By the way: Exxon’s exploration and capital expenses for 2006 were $177 billion, an increase of $2.8 billion over the 2004 total. The company also projects it will average about $20 billion in capital expenditures through 2010, and has some 60 projects lined up during that time.

That's a lot more than the 39 billion Hillary wants to steal.


Here is the last piece of information:

US Budget to Reach $2.9 Trillion.

That is almost 79 times Exxon’s profit, and of course, it is at the end dependent on the big chunk of revenue coming from the taxes on all those oil profits.

Man, I really hate these little games people play.

Friday, February 02, 2007

How about that empire eh?

Nearly 70 percent of all federal expenditures in 1954 went to buy rockets, rifles, radar, and nuclear warheads and to pay the salaries of Americans in uniform.

If you measure it another way, military spending in 1954 accounted for 13 percent of the total U.S. economic output (gross domestic product, or GDP).

Today it accounts for about four percent of GDP, a decline of 70 percent since 1954.

In 1954, 3.3 million Americans were serving on active duty in the military. That compares to 1.4 million on active duty today, a 57 percent decline in personnel since 1954.

A telling silence

Até a pinky imprensa brasileira admite que Chávez esta matando a democracia na Venezuela. O tom desses artigos é um tanto "pacífico" but hey, beggars can't be choosers.

Agora, aonde está a revolta do povo? Procuro algum sinal de preocupação nos blogs daqueles com "consciência social" e não acho nada. Procuro uma manifestação de rua, de estudantes brazucas a bleeding heart democrats, e não vejo ninguém...

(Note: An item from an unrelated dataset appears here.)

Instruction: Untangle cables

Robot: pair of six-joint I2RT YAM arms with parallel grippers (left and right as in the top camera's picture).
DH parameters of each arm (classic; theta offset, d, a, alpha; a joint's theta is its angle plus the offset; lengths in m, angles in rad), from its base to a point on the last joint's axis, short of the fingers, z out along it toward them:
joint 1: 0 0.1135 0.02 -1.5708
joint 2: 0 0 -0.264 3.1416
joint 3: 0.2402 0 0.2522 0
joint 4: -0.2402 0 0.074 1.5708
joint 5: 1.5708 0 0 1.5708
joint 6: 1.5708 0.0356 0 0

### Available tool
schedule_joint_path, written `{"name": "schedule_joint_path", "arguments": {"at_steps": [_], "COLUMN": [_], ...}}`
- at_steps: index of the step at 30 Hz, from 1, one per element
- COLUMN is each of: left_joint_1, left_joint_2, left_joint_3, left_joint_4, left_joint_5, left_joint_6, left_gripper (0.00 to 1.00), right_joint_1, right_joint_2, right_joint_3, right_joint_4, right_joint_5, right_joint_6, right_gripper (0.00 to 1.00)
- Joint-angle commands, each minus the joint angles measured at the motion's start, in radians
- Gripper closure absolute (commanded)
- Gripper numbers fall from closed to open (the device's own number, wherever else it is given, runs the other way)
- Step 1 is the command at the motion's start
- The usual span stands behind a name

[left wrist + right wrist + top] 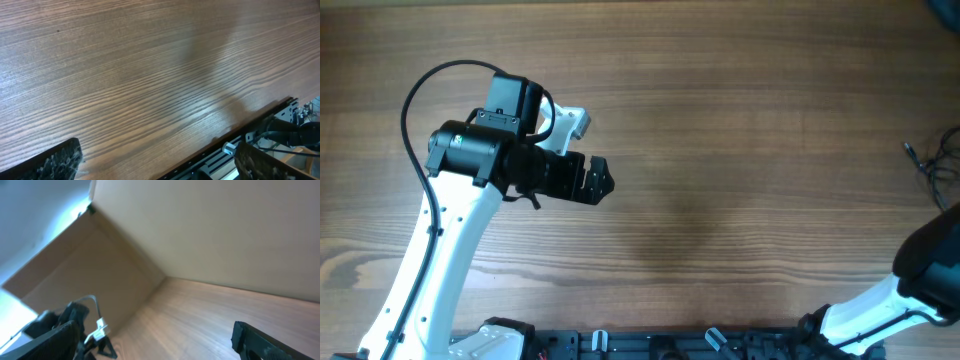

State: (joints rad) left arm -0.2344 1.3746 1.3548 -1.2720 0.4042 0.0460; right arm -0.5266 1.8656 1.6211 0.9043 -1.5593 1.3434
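Note:
The cables [932,168] are thin black cords with a small plug end, lying tangled at the far right edge of the wooden table in the overhead view; part of them runs out of frame. My left gripper [599,181] hovers over the left-middle of the table, far from the cables. In the left wrist view it [157,167] is open, with only bare wood between the fingers. My right arm [928,268] enters at the lower right, just below the cables, and its gripper is out of the overhead view. In the right wrist view the right gripper [160,342] is open and empty.
A black rail [670,345] with the arm bases runs along the table's front edge and also shows in the left wrist view [235,145]. A tan cardboard-like wall [210,235] stands ahead of the right gripper.

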Motion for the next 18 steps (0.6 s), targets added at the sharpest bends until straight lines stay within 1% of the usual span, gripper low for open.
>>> {"name": "schedule_joint_path", "arguments": {"at_steps": [1, 4, 6, 9, 11, 12, 13, 15, 16, 18], "left_joint_1": [0.001, 0.001, 0.001, 0.001, 0.001, 0.001, 0.001, 0.001, 0.001, 0.001], "left_joint_2": [0.002, 0.002, 0.002, 0.002, 0.002, 0.002, 0.002, 0.002, 0.002, 0.002], "left_joint_3": [0.0, 0.0, -0.001, -0.001, -0.001, -0.001, -0.001, -0.001, -0.001, -0.001], "left_joint_4": [0.008, 0.011, 0.011, 0.011, 0.01, 0.011, 0.011, 0.011, 0.011, 0.009], "left_joint_5": [-0.005, -0.006, -0.006, -0.005, -0.005, -0.005, -0.005, -0.005, -0.005, -0.005], "left_joint_6": [-0.009, -0.009, -0.009, -0.01, -0.01, -0.01, -0.01, -0.01, -0.01, -0.01], "left_gripper": [0.0, 0.0, 0.0, 0.0, 0.0, 0.0, 0.0, 0.0, 0.0, 0.0], "right_joint_1": [0.076, 0.141, 0.181, 0.189, 0.182, 0.175, 0.168, 0.156, 0.15, 0.146], "right_joint_2": [-0.072, -0.106, -0.122, -0.143, -0.161, -0.174, -0.185, -0.204, -0.224, -0.284], "right_joint_3": [0.008, 0.008, 0.008, 0.008, 0.008, 0.008, 0.008, 0.007, 0.007, 0.007], "right_joint_4": [0.176, 0.385, 0.472, 0.466, 0.463, 0.464, 0.464, 0.493, 0.544, 0.492], "right_joint_5": [-0.064, -0.021, 0.05, 0.097, 0.045, -0.021, -0.061, -0.063, -0.063, -0.063], "right_joint_6": [0.019, 0.017, -0.01, -0.033, -0.084, -0.112, -0.105, -0.015, 0.029, 0.025], "right_gripper": [0.0, 0.0, 0.01, 0.0, 0.01, 0.01, 0.01, 0.0, 0.0, 0.01]}}
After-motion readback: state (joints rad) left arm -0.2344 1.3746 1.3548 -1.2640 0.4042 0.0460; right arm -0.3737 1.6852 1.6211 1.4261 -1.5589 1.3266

Now can you imagine what would be happening if we had a socialist democracy being turned into a capitalistic dictatorship? Can you imagine the editorials, the first page headlines, the UN outrage, and most of all, the huge rallies full of celebrities and politicians from many different countries?

Democracy is just a tool for socialists. It is easy to forget the many lessons taught by the great USSR experiment.

Honestly, I don’t understand how capitalism has survived this far.